WHAT NEEDS TO BE DONE: From the entries that follow, copy every line with the word "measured".

DATA FOR THE TASK:

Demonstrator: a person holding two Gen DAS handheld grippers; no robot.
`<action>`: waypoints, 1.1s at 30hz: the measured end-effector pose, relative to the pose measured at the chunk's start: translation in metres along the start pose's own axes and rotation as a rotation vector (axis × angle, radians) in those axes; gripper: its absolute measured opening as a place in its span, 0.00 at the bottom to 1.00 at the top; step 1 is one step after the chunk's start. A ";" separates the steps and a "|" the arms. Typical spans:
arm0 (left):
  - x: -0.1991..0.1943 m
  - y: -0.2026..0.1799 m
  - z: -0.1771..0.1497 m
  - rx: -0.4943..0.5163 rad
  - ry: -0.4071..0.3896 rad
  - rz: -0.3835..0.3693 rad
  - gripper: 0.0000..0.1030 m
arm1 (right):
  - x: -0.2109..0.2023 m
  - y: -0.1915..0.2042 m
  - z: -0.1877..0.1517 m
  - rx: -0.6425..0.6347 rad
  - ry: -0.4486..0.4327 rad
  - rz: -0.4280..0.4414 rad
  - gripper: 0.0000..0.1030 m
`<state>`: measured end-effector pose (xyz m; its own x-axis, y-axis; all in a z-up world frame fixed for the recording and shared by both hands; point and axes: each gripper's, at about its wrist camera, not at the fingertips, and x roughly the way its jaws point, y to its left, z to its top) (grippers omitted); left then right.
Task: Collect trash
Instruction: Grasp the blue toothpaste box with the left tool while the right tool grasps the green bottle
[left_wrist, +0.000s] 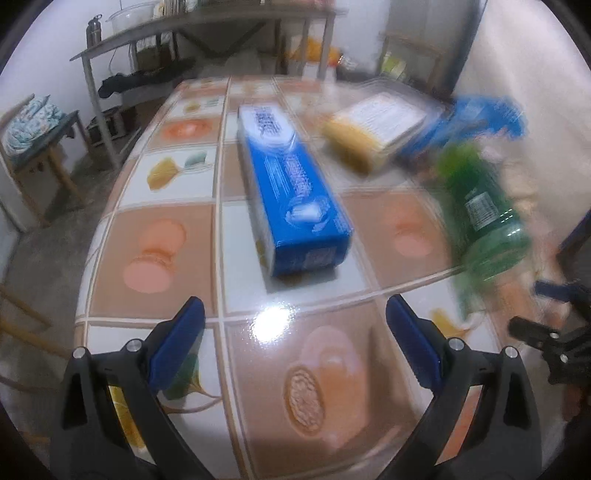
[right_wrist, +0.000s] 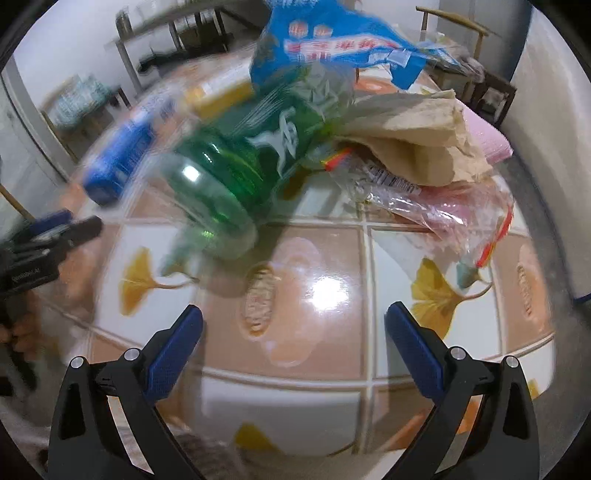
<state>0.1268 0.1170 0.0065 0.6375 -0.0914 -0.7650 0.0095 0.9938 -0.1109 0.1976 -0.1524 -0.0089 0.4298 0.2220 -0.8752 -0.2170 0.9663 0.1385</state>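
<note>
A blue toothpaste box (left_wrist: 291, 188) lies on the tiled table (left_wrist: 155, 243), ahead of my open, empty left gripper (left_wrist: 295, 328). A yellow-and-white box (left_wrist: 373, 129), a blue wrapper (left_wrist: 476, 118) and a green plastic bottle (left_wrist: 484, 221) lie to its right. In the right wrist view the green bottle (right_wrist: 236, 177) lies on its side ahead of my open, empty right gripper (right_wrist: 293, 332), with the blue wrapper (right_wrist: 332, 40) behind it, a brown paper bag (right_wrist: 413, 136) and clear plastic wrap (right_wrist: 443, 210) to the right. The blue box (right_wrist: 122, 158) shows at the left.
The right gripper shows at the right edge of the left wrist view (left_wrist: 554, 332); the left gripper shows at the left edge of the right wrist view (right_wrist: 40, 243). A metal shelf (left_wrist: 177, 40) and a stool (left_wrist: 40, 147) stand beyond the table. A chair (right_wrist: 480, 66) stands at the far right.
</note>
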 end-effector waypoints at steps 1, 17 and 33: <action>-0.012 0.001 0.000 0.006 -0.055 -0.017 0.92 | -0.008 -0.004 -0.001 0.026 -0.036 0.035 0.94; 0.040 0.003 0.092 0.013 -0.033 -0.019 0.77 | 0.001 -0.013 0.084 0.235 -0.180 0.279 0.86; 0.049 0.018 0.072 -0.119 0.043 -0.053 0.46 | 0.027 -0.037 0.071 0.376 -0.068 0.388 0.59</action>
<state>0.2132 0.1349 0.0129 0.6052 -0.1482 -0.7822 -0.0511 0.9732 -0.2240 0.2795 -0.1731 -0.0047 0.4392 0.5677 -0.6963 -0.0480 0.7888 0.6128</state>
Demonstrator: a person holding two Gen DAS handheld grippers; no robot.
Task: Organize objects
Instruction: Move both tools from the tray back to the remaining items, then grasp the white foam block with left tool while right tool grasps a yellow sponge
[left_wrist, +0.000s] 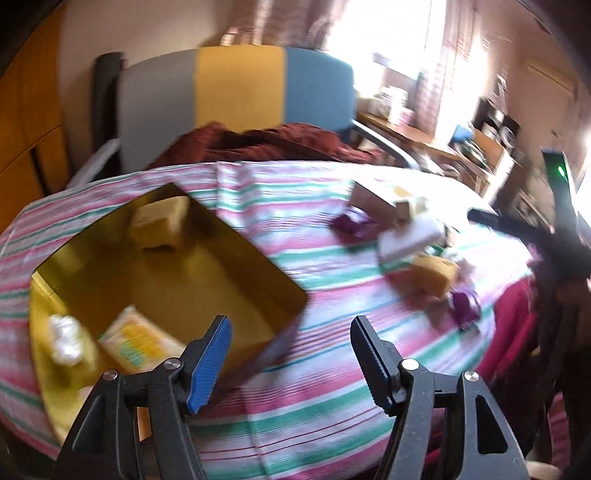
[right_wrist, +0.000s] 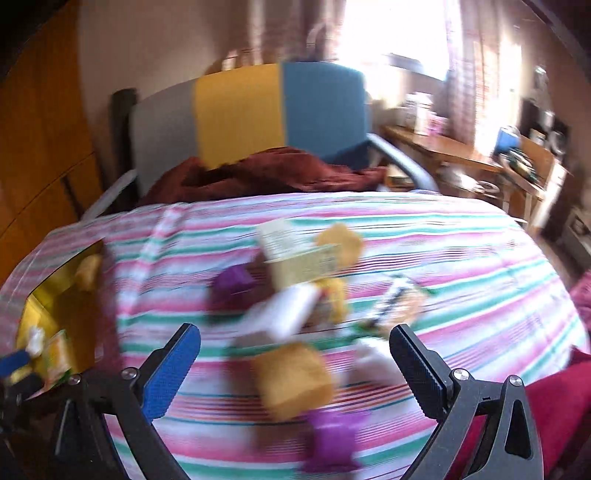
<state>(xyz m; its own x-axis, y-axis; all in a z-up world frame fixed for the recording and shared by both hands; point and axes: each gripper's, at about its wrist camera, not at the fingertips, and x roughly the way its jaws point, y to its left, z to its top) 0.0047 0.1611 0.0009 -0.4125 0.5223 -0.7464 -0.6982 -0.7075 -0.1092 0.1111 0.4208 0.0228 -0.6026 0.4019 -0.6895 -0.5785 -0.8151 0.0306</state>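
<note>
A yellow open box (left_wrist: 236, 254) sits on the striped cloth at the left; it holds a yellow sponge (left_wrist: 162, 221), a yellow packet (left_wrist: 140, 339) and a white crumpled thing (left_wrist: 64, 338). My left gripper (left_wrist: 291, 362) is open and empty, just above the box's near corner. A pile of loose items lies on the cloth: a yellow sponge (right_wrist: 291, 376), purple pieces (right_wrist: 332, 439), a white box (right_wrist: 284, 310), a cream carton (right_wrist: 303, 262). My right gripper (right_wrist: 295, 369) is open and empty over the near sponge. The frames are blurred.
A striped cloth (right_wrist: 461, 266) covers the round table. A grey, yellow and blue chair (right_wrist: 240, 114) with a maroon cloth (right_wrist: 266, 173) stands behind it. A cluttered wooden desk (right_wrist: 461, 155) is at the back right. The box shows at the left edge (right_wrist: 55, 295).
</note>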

WRITTEN ANSWER:
`<action>`: waypoints, 1.1s at 30hz: the measured end-effector pose, relative to the pose measured at the chunk's start: translation in metres along the start pose's own axes and rotation as a rotation vector (axis × angle, radians) in those axes; gripper: its absolute measured opening as a place in its span, 0.00 at the bottom to 1.00 at the top; step 1 is one step after the chunk's start. A ";" separates the steps and a "|" the arms. Typical spans:
`<state>`: measured end-effector pose (xyz m; its own x-axis, y-axis; all in a z-up world frame fixed for the recording and shared by both hands; point and axes: each gripper's, at about its wrist camera, not at the fingertips, and x roughly the way its jaws point, y to its left, z to its top) (grippers omitted); left then right.

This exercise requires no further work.